● About this task:
Return each line below holding the string "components".

□ □ □

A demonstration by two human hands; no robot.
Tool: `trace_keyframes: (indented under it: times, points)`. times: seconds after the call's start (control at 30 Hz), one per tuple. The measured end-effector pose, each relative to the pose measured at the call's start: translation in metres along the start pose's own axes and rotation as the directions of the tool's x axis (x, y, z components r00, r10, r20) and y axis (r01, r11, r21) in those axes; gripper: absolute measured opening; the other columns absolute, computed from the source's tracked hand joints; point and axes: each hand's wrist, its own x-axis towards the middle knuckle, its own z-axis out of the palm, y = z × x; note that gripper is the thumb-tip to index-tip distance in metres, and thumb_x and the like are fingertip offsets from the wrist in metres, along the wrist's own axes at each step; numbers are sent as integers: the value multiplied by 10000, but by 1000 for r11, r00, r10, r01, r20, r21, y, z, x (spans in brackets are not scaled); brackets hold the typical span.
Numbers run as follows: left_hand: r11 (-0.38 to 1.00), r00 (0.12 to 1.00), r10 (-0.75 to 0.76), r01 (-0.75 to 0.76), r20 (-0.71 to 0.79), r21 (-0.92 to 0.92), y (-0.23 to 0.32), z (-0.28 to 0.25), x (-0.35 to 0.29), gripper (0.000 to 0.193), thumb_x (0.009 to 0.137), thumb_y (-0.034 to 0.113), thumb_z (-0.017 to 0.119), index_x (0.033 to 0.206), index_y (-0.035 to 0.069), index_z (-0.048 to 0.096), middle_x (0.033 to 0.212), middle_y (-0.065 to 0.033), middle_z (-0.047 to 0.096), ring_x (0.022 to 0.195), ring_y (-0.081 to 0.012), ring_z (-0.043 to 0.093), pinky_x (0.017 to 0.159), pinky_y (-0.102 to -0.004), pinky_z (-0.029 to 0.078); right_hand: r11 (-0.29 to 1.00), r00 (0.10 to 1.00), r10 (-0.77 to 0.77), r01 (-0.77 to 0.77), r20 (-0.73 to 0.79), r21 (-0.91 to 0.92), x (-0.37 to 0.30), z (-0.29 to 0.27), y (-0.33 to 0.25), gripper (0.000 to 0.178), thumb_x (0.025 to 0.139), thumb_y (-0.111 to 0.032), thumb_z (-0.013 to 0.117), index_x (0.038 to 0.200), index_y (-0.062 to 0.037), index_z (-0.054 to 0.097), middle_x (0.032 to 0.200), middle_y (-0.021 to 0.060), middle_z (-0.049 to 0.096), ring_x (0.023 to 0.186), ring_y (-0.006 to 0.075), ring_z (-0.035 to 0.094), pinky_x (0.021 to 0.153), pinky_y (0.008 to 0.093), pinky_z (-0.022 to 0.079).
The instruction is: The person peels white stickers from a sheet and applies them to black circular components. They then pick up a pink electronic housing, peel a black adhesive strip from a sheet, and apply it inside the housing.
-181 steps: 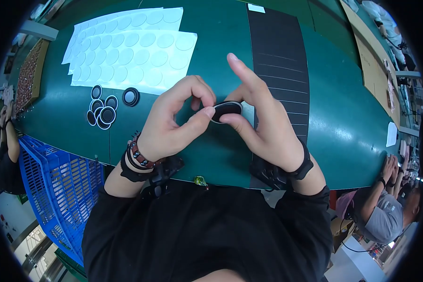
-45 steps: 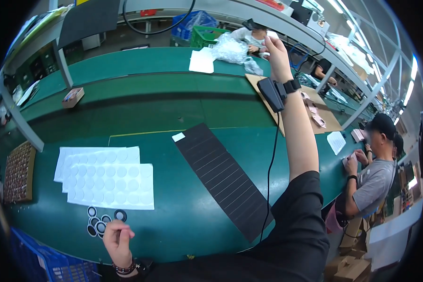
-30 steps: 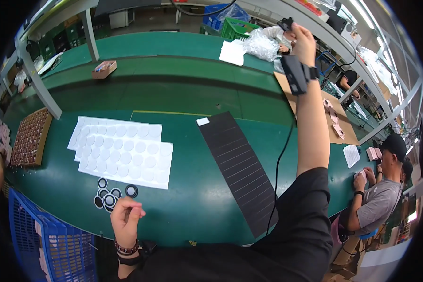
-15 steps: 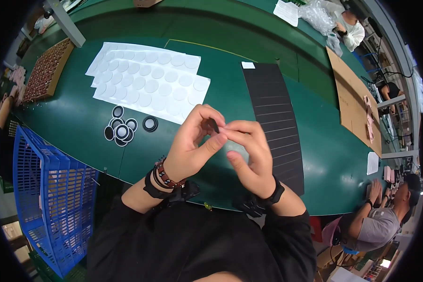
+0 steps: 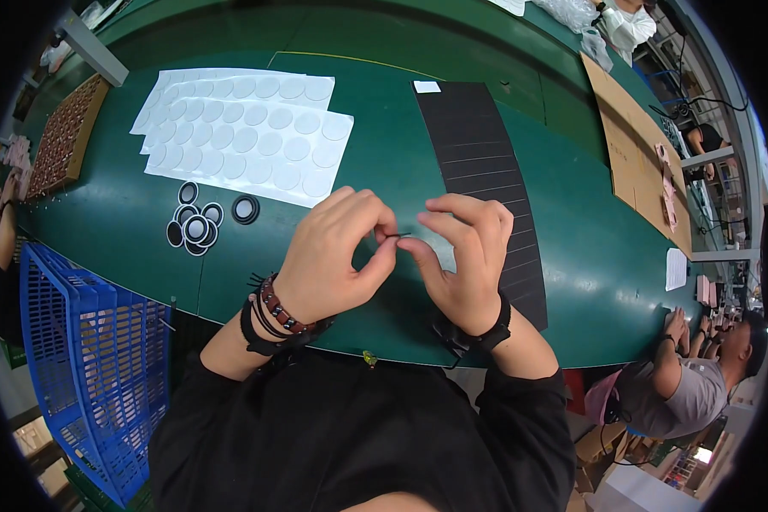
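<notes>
1. Head view, looking down: my left hand (image 5: 333, 256) and right hand (image 5: 462, 256) meet over the near edge of the green counter (image 5: 589, 256), thumbs and forefingers pinched from both sides on a thin dark strip (image 5: 398, 235), which shows only as a sliver between the fingertips. I cannot tell its full shape.

2. Just behind my right hand lies a long black sheet (image 5: 478, 162), matte and scored crosswise into narrow bands, with a small white tab at its far end.

3. To the left, two overlapping white sheets (image 5: 247, 141) carry rows of pale round discs, smooth and slightly glossy. Near their front edge sits a cluster of black rings (image 5: 194, 229) with light centres, and one more ring (image 5: 246, 209) just beside it.

4. A blue plastic crate (image 5: 85, 358) with a lattice wall stands below the counter on my left; a flat brown cardboard sheet (image 5: 631, 145) lies along the far right.

5. My reading of the risk: the strip looks thin and limp, so an uneven pull could twist or tear it, or fold it onto itself; held this near the counter's edge, a loosened pinch could drop it to the floor.

6. Another person's hand (image 5: 670, 328) rests at the counter's right end, well apart.
</notes>
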Motion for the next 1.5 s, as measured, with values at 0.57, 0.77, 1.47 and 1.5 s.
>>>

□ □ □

● Result:
Tool: `trace_keyframes: (indented under it: times, points)`. times: seconds after the call's start (control at 30 Hz), one per tuple. The measured end-effector pose, each relative to the pose measured at the call's start: translation in metres along the start pose's own axes and rotation as the directions of the tool's x axis (x, y, z components r00, r10, r20) and y axis (r01, r11, r21) in those axes; gripper: absolute measured opening; the other columns absolute, computed from the source's tracked hand joints; point and axes: each hand's wrist, its own x-axis towards the middle knuckle, its own z-axis out of the palm, y = z × x; note that gripper is the thumb-tip to index-tip distance in metres, and thumb_x and the like are fingertip offsets from the wrist in metres, along the wrist's own axes at each step; numbers are sent as integers: the value multiplied by 10000, but by 1000 for r11, r00, r10, r01, r20, r21, y, z, x (spans in brackets are not scaled); brackets hold the typical span.
The instruction is: The person peels white stickers from a sheet and applies them to black circular components. They then pick up a pink electronic housing, peel a black adhesive strip from a sheet, and apply it inside the housing.

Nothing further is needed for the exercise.